- Task to carry out
Only the lines from the one containing "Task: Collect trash" through the end of the listing below belong in your answer; retype them exactly.

BEGIN Source data

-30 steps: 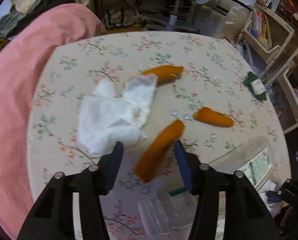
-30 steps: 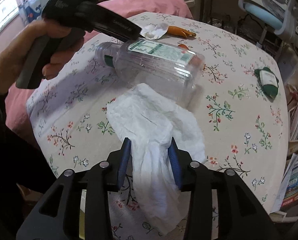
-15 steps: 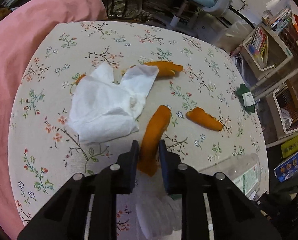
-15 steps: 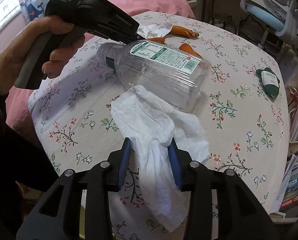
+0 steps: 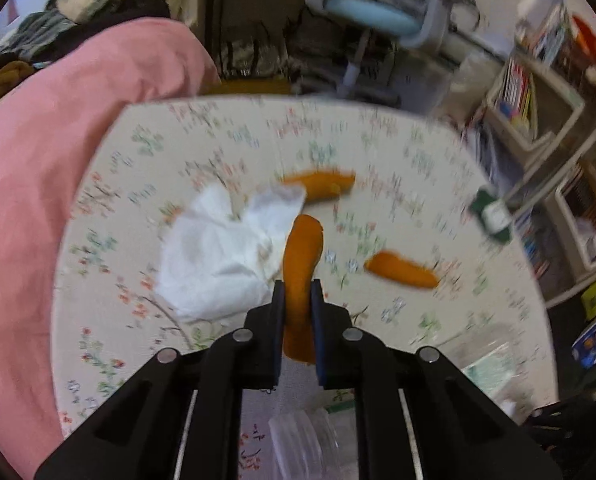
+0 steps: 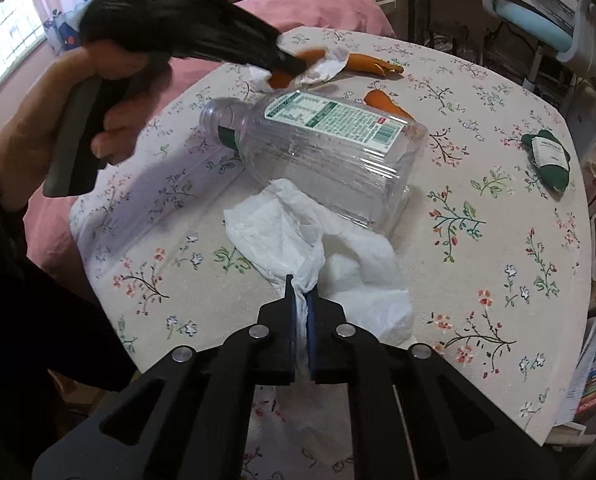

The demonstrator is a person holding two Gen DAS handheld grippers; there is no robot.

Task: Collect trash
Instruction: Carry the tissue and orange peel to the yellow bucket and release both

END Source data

- Written solution
Task: Collect trash
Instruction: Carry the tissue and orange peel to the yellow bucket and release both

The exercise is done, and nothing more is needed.